Lantas, bagaimana strategi yang ditempuh Prof Arsyad dalam meraih jabatan ini? Berikut kutipan wawancara khusus reporter identitas, Irmalasari dengan Prof Arsyad di Kantor Publication Management Center (PMC), Selasa (29/6).
Apa yang mesti diperhatikan ketika mengusulkan jabatan profesor?
Jika seorang dosen ingin menjabat guru besar, ia harus memenuhi persyaratan.
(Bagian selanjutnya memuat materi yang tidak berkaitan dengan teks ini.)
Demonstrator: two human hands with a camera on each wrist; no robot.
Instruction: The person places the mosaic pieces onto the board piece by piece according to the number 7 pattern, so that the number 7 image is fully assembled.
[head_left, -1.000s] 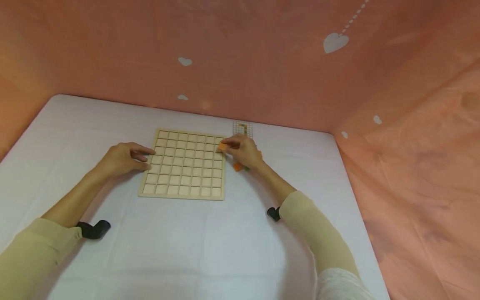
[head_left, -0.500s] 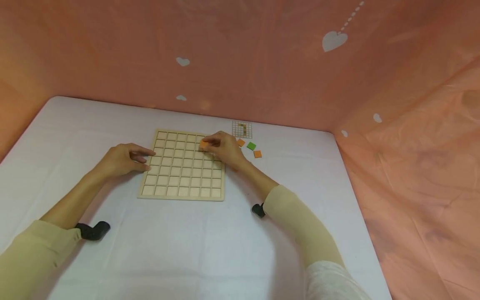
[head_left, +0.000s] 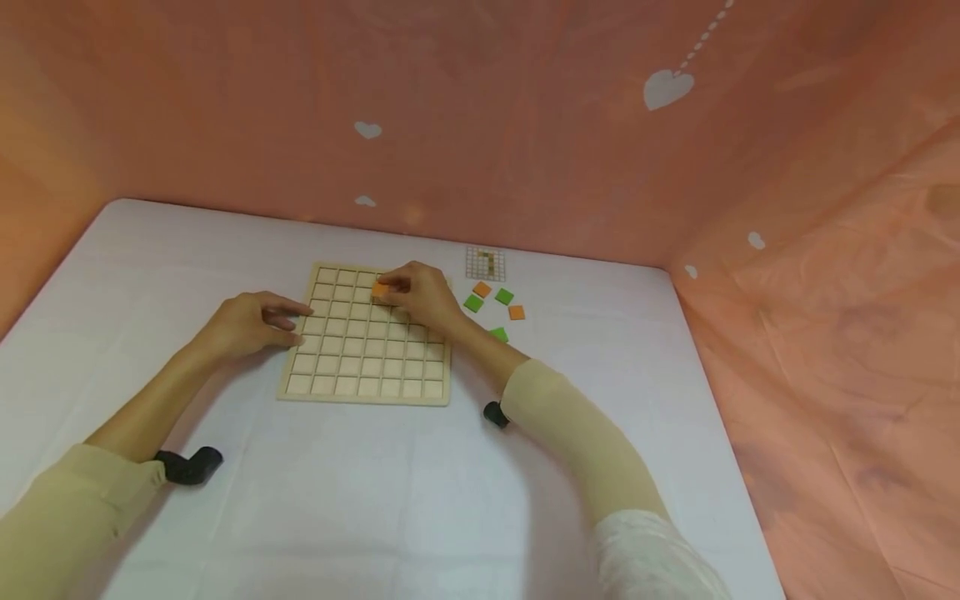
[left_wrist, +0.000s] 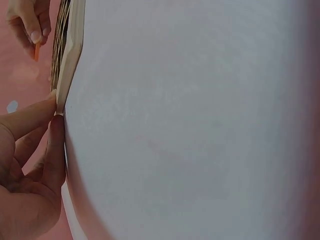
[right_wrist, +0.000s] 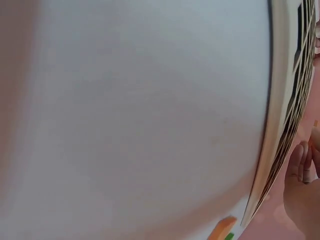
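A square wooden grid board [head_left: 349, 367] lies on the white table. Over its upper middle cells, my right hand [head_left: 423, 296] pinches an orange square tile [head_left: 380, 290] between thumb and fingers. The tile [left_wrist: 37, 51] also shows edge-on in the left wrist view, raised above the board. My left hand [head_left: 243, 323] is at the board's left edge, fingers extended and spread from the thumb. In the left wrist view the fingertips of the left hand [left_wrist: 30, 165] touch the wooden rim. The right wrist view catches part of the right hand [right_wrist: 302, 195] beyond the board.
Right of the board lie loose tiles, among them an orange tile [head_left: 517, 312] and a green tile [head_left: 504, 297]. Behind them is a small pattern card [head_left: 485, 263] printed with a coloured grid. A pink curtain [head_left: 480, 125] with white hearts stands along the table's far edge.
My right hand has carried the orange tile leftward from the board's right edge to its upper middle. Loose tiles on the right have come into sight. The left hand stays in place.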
Syarat tersebut terbagi menjadi tiga, pertama terdiri dari pendidikan, pelaksanaan pendidikan dan pengabdian masyarakat. Kedua, unsur penunjang seperti aktif dalam organisasi profesi. Ketiga, pemenuhan syarat khusus karya ilmiah. Bila syarat khusus tidak terpenuhi, maka usulannya tidak dapat diproses lebih lanjut.
Lalu, bagaimana strategi Anda memenuhi syarat khusus tersebut?
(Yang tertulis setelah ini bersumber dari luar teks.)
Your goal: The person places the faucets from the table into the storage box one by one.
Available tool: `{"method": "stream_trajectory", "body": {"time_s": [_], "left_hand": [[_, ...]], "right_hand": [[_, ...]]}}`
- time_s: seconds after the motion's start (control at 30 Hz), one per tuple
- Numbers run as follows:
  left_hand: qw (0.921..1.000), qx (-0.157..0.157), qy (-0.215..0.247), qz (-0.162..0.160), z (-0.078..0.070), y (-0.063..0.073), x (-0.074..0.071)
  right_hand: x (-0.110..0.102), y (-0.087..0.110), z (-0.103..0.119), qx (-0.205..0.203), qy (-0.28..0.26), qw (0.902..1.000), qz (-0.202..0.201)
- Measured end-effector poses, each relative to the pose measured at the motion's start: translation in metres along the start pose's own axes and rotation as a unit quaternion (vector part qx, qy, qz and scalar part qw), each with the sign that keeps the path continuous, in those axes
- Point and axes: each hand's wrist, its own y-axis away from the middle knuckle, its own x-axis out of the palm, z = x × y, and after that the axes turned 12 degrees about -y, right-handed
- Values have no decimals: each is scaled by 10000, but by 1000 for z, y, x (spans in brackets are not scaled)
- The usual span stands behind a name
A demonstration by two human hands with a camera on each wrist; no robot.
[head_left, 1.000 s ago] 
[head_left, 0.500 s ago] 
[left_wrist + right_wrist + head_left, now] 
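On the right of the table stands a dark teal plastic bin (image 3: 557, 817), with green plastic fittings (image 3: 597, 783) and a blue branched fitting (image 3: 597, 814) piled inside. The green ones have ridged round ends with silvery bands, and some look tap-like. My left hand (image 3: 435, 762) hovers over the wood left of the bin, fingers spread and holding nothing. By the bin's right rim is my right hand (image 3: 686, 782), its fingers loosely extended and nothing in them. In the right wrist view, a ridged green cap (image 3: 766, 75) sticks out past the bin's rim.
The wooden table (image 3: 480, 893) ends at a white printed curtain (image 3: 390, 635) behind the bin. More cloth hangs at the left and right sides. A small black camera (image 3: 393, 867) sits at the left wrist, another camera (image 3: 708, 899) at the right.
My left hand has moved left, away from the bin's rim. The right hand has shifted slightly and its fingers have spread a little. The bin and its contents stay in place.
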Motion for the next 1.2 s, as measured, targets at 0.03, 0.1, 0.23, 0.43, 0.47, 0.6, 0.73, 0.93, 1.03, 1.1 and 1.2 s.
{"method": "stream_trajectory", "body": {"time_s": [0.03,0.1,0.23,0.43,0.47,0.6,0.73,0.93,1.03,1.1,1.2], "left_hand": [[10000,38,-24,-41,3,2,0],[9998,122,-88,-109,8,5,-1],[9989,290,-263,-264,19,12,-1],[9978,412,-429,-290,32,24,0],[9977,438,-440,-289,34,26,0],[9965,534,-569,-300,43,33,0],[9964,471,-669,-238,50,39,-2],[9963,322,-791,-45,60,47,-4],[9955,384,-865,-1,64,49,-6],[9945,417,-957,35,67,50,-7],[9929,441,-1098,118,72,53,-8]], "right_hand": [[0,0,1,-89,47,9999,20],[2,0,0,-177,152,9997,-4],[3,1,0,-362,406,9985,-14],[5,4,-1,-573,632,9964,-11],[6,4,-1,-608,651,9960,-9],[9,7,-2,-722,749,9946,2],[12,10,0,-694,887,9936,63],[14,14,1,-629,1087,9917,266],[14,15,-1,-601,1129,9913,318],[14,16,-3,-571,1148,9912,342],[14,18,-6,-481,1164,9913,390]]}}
Pertama, memastikan syarat khusus publikasi Jurnal Internasional Bereputasi (JIB) telah memenuhi syarat minimum dalam Pedoman Operasional Penilaian Angka Kredit (PO-PAK) 2019 beserta suplemennya. Jika tidak, maka akan jelas ditolak oleh Kemenristekdikti.
Kedua, para dosen harus memastikan karya ilmiah yang dipublikasi, secara dominan membahas bidang di mana bersangkutan akan menjadi professor. Jadi jangan berkeinginan untuk ahli di segala bidang. Ketiga, publikasi di JIB harus sesuai dengan bidangnya atau minimal berada dalam rumpun ilmunya. Kemudian memastikan artikel yang dipublikasi di jurnal tersebut memiliki history paper seperti kapan submit, review dan publikasinya.
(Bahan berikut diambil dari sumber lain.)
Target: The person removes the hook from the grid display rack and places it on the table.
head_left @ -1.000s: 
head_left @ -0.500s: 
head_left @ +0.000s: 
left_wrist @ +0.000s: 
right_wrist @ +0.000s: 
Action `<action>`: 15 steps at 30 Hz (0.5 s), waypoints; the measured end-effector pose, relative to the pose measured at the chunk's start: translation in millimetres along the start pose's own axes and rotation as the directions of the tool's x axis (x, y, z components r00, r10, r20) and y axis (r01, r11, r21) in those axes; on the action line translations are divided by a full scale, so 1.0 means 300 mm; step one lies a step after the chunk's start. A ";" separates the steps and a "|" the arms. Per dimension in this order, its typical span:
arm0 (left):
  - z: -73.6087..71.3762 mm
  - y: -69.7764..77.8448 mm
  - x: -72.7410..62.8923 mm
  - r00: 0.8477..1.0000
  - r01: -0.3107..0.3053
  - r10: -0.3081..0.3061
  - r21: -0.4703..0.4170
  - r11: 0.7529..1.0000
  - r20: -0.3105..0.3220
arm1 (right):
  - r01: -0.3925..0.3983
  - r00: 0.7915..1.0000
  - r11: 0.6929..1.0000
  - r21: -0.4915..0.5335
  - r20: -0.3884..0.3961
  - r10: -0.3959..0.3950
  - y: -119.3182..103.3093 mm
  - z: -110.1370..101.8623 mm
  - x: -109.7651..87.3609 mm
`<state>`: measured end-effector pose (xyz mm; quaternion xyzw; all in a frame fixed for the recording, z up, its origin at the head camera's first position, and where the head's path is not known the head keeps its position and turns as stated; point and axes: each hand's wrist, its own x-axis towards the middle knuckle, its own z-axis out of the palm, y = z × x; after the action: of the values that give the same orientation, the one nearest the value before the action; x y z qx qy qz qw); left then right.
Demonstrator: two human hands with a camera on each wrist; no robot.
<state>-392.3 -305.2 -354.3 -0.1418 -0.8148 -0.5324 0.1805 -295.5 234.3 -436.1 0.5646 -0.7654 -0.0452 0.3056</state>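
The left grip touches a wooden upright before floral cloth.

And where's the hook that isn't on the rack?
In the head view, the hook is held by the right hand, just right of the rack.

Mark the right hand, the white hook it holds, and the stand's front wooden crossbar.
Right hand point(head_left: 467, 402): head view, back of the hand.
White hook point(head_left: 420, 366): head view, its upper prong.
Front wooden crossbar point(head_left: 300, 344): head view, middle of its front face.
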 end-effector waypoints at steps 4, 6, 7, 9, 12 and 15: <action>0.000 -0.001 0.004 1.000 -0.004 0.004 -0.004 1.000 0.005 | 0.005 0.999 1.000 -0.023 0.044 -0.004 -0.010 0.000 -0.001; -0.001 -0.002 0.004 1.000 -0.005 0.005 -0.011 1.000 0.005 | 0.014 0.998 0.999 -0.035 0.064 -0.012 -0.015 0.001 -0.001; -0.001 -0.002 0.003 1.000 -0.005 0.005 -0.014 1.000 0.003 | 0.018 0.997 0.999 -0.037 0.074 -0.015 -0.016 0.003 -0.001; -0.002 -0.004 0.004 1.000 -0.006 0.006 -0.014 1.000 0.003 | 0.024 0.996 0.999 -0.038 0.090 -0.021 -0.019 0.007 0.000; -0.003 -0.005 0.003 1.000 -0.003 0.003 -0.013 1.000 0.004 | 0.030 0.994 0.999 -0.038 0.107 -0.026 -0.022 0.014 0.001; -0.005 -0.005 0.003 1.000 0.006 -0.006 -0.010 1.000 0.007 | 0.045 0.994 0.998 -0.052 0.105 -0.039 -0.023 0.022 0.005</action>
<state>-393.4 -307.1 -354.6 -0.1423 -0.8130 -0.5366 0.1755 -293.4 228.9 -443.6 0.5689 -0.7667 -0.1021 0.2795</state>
Keempat, dosen memastikan karya ilmiah yang dipublikasi di JIB bukan merupakan bagian dari disertasi. Jika demikian, maka tidak bisa menjadi syarat khusus.
Kelima, setiap karya ilmiah akan diminta peer review dari teman sejawat yang sebidang. Nah harus dipastikan peer review berkualitas dan tajam memotret situasi serta kondisi karya ilmiah, termasuk kualitas jurnal yang memuatnya.
Keenam, mempublikasikan karya ilmiah di jurnal atau penerbit yang kredibel, memiliki standar review proses yang menyentuh substansi, juga penerbitnya tidak melanggar etika publikasi.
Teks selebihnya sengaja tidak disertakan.